O atentado ao jornal francês Charlie Hebdo não deve nos conduzir à ideia simplista de que há uma guerra entre Ocidente e Oriente, civilização cristã e muçulmana, ou outras simplificações. A análise do cientista político Benjamin Barber na obra “Jihad x McMundo” (Record, 2003) mostra que o embate de fundo é entre as forças do capitalismo globalizante e as forças contrárias a esse capitalismo excludente. E que a verdadeira solução para o terrível fenômeno do terrorismo é a relação democrática entre as nações e uma ordem econômica includente.
O que temos hoje é a polarização entre duas forças igualmente anti-democráticas. O lado das potências capitalistas, promotoras da globalização (McMundo) e o lado das forças do tribalismo e do fundamentalismo reacionário (Jihad). As forças tribalistas não estão apenas em países distantes: estão também dentro dos países avançados, abrigados em movimentos de defesa das comunidades locais, etnias, etc. Mas, é no islã e no fundamentalismo muçulmano que estão as expressões mais fortes da Jihad, onde há uma disposição férrea de enfrentar a cultura ocidental. Esse é o berço principal do terrorismo atual.
A relação das potências ocidentais com esse mundo complexo do islamismo tem sido desastrosa, para dizer o mínimo. As intervenções e guerras, em grande parte motivadas por interesses econômicos ligados ao petróleo, vêm colocando gasolina no fogo alto dos conflitos e atiçando o ódio contra os Estados Unidos e seus aliados.
Esses conflitos políticos e militares são parte da globalização contraditória em curso.
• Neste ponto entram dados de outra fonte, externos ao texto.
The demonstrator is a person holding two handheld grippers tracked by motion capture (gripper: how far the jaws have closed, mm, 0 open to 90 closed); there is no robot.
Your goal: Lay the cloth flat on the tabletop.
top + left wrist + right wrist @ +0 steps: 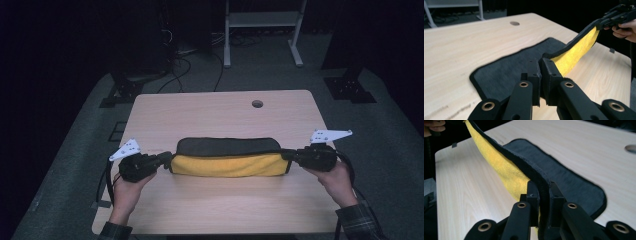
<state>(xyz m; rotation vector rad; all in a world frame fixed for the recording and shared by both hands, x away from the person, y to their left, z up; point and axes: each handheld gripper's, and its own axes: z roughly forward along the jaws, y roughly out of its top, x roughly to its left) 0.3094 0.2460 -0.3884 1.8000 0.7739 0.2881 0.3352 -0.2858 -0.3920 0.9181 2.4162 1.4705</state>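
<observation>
High view: each tool, left (167,161) and right (287,154), pinches the unlabelled yellow-and-black cloth (227,164).

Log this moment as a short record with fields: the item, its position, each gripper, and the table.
item: cloth, yellow on one face, dark grey on the other, black edging
position: near edge lifted, yellow face toward the person; far part lies flat on the table
left gripper: shut on the cloth's left corner
right gripper: shut on the cloth's right corner
table: light wood, round hole near the far edge
</observation>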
Enquanto a globalização mantiver suas características excludentes, parte importante das populações pobres continuará odiando as potências capitalistas, especialmente os Estados Unidos, e aplaudirá os ataques terroristas, vendo nos terroristas agentes da vingança dos pobres contras os ricos, das vítimas contra os algozes. O terrorismo é legitimado por parcela dos oprimidos mundo afora.
A saída para o terrorismo é política. É pela construção da democracia que esse mal pode ser vencido. Mas, é possível globalizar a democracia no atual contexto da globalização econômica? É difícil, e é necessário. Está em jogo a disputa da alma dos jovens, divididos entre os apelos tecnológicos e as delícias vazias do capitalismo (McMundo) e a reação aos valores capitalistas e afirmação das identidades tradicionais (Jihad).
Superar essa polaridade não é tarefa simples, nem rápida. Quem pode impulsionar as mudanças em favor de uma democracia global? A globalização da democracia não virá dos mercados, pois os mercados por si não são próprios para gerar dinâmicas democráticas. Também não será impulsionada pelos Estados nacionais hoje existentes, pois o poder governamental está entrelaçado com os poderosos interesses econômicos que vêm dirigindo a globalização. A tarefa da globalização democrática depende fortemente de uma sociedade civil global.
A construção dessa sociedade civil global é tarefa para muitos anos. Há meios tecnológicos para viabilizá-la e há movimentos em seu favor. A tarefa lenta e difícil é construir uma cultura política democrática cosmopolita, que veja as diferenças como diferenças, não como razão para ódio e guerra.